» **MATERIAL PROVIDED**
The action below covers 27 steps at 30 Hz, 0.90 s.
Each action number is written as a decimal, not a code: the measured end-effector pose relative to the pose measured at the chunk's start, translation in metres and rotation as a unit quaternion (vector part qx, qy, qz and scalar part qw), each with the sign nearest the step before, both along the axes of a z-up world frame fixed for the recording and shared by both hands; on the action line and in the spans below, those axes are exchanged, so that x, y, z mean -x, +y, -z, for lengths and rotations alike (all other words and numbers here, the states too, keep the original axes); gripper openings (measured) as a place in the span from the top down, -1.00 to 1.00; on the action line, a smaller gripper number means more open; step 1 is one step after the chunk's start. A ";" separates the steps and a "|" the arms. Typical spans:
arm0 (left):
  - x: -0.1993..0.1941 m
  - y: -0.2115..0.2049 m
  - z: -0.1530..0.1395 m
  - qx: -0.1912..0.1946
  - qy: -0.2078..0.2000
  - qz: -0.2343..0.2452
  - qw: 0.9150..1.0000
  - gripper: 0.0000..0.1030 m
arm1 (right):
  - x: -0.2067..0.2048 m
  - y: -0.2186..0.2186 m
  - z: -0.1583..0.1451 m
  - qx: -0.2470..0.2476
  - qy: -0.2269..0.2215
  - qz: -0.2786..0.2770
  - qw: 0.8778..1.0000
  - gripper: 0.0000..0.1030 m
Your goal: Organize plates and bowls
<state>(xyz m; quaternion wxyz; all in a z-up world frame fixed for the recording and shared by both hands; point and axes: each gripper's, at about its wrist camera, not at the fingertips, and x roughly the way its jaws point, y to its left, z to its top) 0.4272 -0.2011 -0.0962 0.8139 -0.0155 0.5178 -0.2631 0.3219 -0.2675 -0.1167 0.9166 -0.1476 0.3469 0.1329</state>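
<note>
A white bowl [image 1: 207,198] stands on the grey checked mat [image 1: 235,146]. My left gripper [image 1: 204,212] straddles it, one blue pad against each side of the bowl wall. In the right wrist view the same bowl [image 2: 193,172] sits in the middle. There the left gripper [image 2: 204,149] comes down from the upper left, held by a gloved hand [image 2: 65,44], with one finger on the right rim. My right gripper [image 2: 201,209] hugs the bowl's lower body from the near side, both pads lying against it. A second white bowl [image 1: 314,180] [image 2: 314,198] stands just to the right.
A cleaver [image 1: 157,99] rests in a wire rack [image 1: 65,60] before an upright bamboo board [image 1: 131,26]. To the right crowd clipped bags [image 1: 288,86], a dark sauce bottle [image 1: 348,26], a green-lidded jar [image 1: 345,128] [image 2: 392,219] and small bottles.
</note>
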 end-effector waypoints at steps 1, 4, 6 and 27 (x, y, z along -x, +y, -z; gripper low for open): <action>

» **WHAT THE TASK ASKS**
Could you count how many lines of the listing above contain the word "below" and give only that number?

» **TASK ANSWER**
2